Park, Yoon Soo PhD; Lineberry, Matthew PhD; Hyderi, Abbas MD, MPH; Bordage, Georges MD, PhD; Riddle, Janet MD; Yudkowsky, Rachel MD, MHPE

doi: 10.1097/ACM.0b013e3182a34b1e
Rime

Purpose: This study examines validity evidence for the Patient Note Scoring Rubric, which was developed for a local graduation competency exam (GCE) to assess patient notes written in the new United States Medical Licensing Examination (USMLE) Step 2 Clinical Skills format. The rubric was designed to measure three dimensions: Documentation, justified differential diagnosis (DDX), and Workup.

Method: Analyses used GCE data from 170 fourth-year medical students who completed five standardized patient (SP) cases in May 2012. Five physician raters each scored all responses for one case. Internal structure was examined using correlations between dimensions and between cases; a generalizability study was also conducted. Relationship to other variables was examined by correlating patient note scores with SP encounter scores. Consequence was assessed by comparing pass–fail rates between the rubric and the previous global rating. Response process was examined using rater feedback.

Results: Correlations between scores from different dimensions ranged between 0.33 and 0.44. Reliability of scores based on the phi coefficient was 0.43; 15 cases were required to reach a phi coefficient of 0.70. Evidence of case specificity was found. Documentation scores were moderately correlated with SP scores for data gathering (r = 0.47, P < .001).

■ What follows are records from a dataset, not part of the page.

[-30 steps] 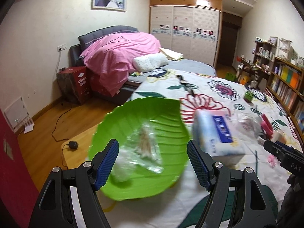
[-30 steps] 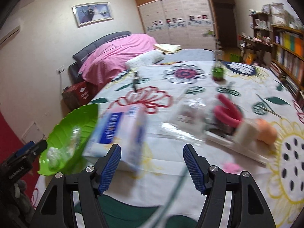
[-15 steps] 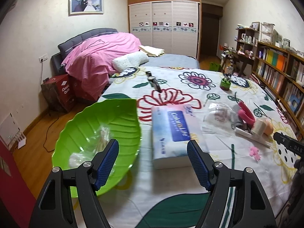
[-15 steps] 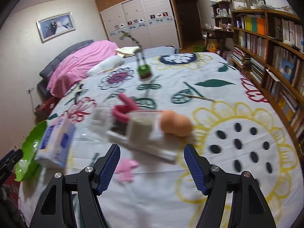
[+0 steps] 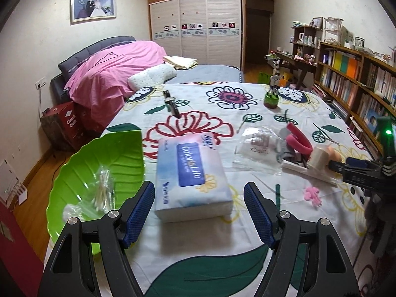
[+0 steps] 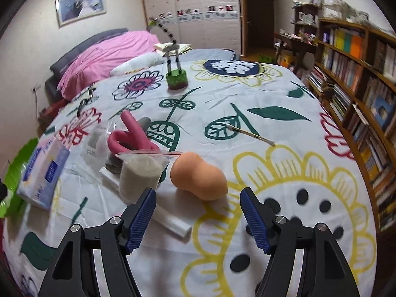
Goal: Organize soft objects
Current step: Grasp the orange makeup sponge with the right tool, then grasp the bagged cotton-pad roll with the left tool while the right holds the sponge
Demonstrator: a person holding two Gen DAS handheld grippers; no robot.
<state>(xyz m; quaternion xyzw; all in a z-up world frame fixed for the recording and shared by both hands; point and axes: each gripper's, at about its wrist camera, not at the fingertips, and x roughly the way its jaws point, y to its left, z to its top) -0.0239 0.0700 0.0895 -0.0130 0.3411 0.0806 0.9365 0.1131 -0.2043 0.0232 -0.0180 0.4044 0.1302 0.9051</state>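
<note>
Over floral sheet (image 5: 198, 255) | left claw (image 5: 199, 212) agape, tissues (image 5: 190, 178) | right claw (image 6: 198, 214) agape, sponge (image 6: 199, 179)

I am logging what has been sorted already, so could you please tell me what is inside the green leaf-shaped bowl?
The green leaf-shaped bowl holds a clear bag of cotton swabs and something whitish near its front edge.

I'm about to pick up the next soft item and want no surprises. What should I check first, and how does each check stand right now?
1. Left claw open, nothing held: ok.
2. Right claw open, nothing held: ok.
3. Tissue pack centred ahead of the left claw: ok.
4. Sponge ahead of the right claw, lying free: ok.
5. Green tray has bare room beside the swab bag: ok.
6. Tissue pack fits between the left fingers: cannot tell.
</note>
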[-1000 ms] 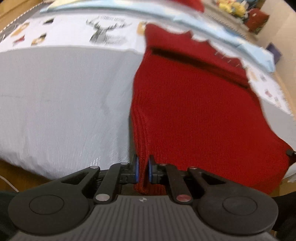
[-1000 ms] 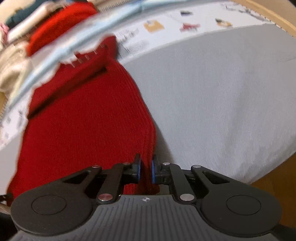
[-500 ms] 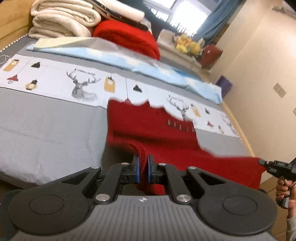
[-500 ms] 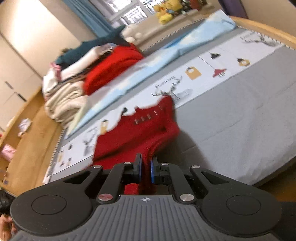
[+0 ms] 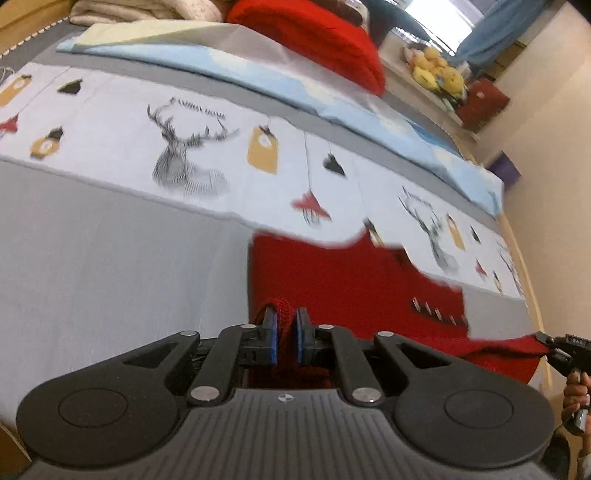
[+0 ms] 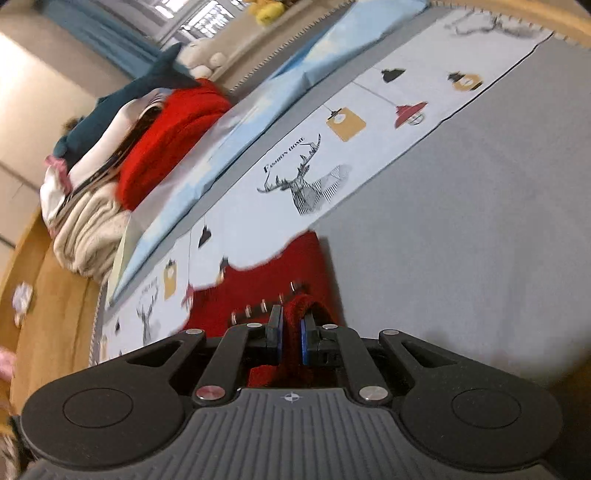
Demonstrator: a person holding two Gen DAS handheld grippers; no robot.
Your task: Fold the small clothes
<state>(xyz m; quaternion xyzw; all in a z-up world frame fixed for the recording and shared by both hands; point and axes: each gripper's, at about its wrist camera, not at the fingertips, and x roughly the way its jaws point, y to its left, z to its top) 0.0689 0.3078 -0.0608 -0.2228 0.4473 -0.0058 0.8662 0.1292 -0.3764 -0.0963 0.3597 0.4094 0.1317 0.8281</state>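
Left gripper (image 5: 283, 338) jaws just eased slightly, red knit garment (image 5: 354, 280) between pads, lower centre; right gripper (image 6: 291, 338) clamps same garment, lower centre, over grey bedsheet (image 6: 461, 221).

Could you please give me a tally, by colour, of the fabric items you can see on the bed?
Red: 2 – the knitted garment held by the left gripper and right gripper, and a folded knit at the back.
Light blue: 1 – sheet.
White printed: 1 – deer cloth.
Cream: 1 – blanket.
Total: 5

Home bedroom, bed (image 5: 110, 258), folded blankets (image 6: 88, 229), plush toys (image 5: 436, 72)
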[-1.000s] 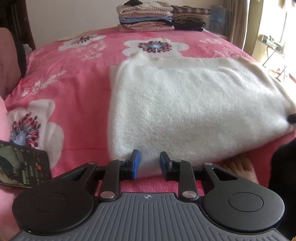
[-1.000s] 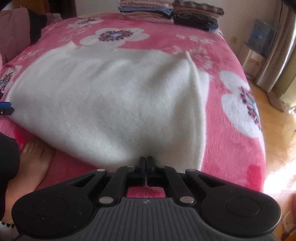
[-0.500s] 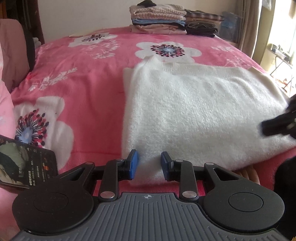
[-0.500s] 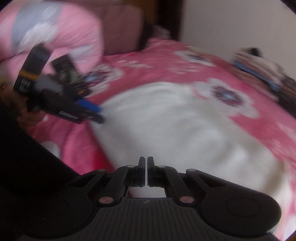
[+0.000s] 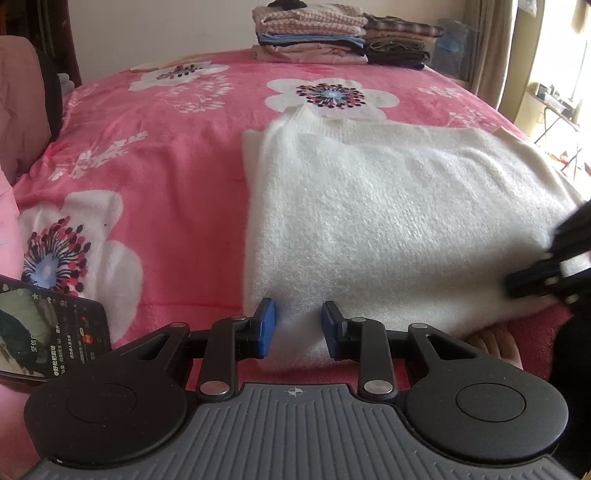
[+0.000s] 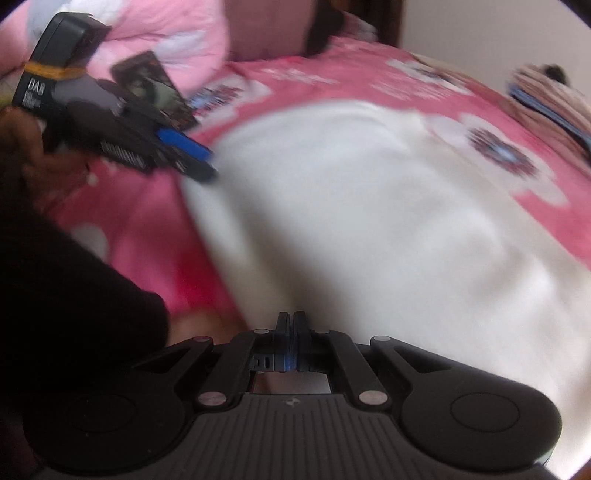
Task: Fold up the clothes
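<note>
A fluffy white sweater (image 5: 388, 221) lies folded flat on the pink flowered bedspread (image 5: 166, 155). My left gripper (image 5: 298, 325) is at its near left corner, blue pads apart, with the fuzzy hem lying between them and not pinched. The right wrist view is blurred and shows this left gripper (image 6: 184, 155) touching the sweater (image 6: 369, 221) at that corner. My right gripper (image 6: 294, 321) is shut with nothing visible between its jaws, low over the sweater's near edge. The left wrist view catches it as a dark blur (image 5: 539, 280) at the right.
A phone (image 5: 48, 332) with a lit screen lies on the bed left of my left gripper. Two stacks of folded clothes (image 5: 314, 33) stand at the far edge. A person's bare foot (image 5: 491, 347) rests just below the sweater's near edge. A pink quilt (image 6: 166, 33) is bunched at the left.
My right gripper has swung left along the sweater's near edge and rolled, so its view now faces the left gripper. The left gripper has stayed at the near left corner.
</note>
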Available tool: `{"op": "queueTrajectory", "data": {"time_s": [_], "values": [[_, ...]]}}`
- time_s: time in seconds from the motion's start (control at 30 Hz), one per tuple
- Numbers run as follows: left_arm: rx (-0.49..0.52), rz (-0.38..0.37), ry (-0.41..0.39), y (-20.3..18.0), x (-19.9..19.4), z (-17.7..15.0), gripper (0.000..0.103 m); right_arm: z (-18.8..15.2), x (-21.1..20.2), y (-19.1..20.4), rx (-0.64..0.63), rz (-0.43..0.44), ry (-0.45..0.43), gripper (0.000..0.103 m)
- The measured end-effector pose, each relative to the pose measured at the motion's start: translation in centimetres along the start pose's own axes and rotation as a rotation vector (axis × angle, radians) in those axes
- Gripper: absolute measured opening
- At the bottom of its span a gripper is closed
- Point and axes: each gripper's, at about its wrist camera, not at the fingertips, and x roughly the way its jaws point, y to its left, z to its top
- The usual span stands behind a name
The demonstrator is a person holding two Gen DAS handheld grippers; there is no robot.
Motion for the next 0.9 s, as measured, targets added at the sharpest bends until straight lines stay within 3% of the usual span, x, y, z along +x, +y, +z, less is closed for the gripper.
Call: {"op": "queueTrajectory", "data": {"time_s": [0.23, 0.47, 0.57, 0.7, 0.83, 0.9], "values": [[0.009, -0.002, 0.001, 0.0, 0.0, 0.0, 0.030, -6.7, -7.1, -2.6, 0.169, -0.151, 0.023, 0.000], [0.023, -0.006, 0.001, 0.1, -0.3, 0.1, 0.030, -11.6, -10.7, -4.0, 0.349, -0.248, 0.018, 0.000], [0.022, -0.013, -0.015, 0.1, -1.5, 0.5, 0.031, -11.6, -11.8, -4.1, 0.410, -0.266, 0.006, 0.000], [0.024, -0.050, -0.086, -0.2, -3.4, 1.5, 0.032, -9.1, -13.3, -3.7, 0.370, -0.316, -0.066, 0.000], [0.090, -0.084, -0.115, -2.8, -1.9, 2.8, 0.032, -5.8, -12.9, -3.7, 0.322, -0.312, -0.157, 0.001], [0.148, -0.093, -0.108, -4.4, -0.6, 3.0, 0.032, -4.6, -11.1, -3.9, 0.304, -0.319, -0.153, 0.001]]}}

There was no meaningful change in pass–fail rates. Raters’ feedback indicated that they required more training for scoring the DDX and Workup dimensions.

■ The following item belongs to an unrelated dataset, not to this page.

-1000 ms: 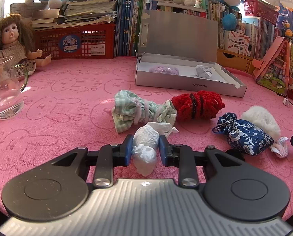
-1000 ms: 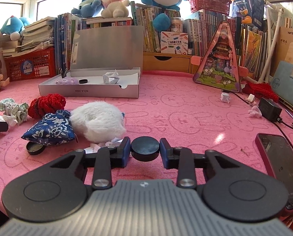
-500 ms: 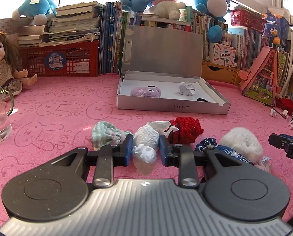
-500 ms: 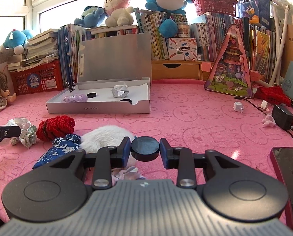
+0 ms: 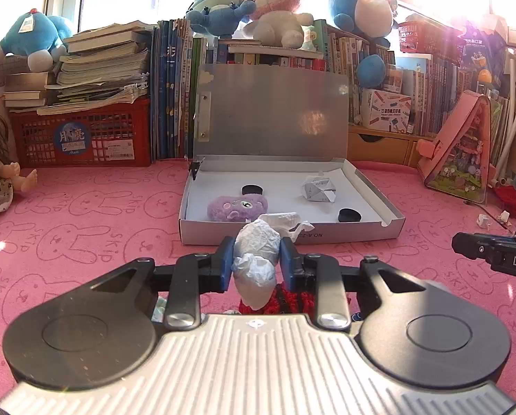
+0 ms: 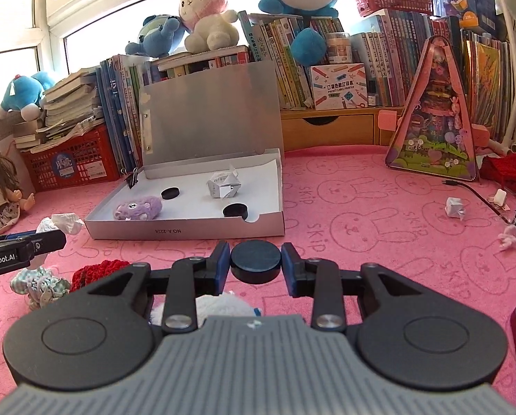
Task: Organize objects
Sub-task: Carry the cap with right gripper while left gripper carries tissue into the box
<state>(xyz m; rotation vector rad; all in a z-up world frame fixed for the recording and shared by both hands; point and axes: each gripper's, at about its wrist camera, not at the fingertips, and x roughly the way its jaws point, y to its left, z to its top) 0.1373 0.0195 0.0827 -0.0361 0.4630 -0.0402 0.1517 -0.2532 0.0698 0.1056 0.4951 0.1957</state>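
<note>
As both grippers draw nearer than a second ago, the open grey box (image 5: 392,223), already holding a purple plush (image 5: 237,206), a folded paper cube (image 5: 318,188) and 2 black discs, fills more of each view. The left gripper (image 5: 254,264) clamps a crumpled tissue wad (image 5: 256,259); the right gripper (image 6: 256,263) pinches a third black disc (image 6: 256,260), both apparently bound for the box.

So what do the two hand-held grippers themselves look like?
Both match: the left hand-held gripper and the right hand-held gripper have blue pads on black linkage arms with silver pins, two round black discs, and a ribbed grey body. White lettering marks each one's side. No cables or sleeves show.
</note>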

Conclusions: There is initial validity evidence for use of this rubric to score local clinical exams that are based on the new USMLE patient note format.

Dr. Park is assistant professor, Department of Medical Education, University of Illinois at Chicago College of Medicine, Chicago, Illinois.

Dr. Lineberry is assistant professor, Department of Medical Education, University of Illinois at Chicago College of Medicine, Chicago, Illinois.

Dr. Hyderi is associate dean for curriculum and associate professor, Department of Family Medicine, University of Illinois at Chicago College of Medicine, Chicago, Illinois.

Dr. Bordage is professor, Department of Medical Education, University of Illinois at Chicago College of Medicine, Chicago, Illinois.

Dr. Riddle is director of faculty development and research assistant professor, Department of Medical Education, University of Illinois at Chicago College of Medicine, Chicago, Illinois.

Dr. Yudkowsky is director, Graham Clinical Performance Center, and associate professor, Department of Medical Education, University of Illinois at Chicago College of Medicine, Chicago, Illinois.

Funding/Support: None.

Other disclosures: None.

Ethical approval: This study was approved by the institutional review board of the University of Illinois at Chicago.

Correspondence should be addressed to Dr. Park, Department of Medical Education (MC 591), College of Medicine, University of Illinois at Chicago, 808 S. Wood St., 963 CMET, Chicago, IL 60612-7309; telephone: (312) 355-5406; fax: (312) 413-2048; e-mail: yspark2@uic.edu.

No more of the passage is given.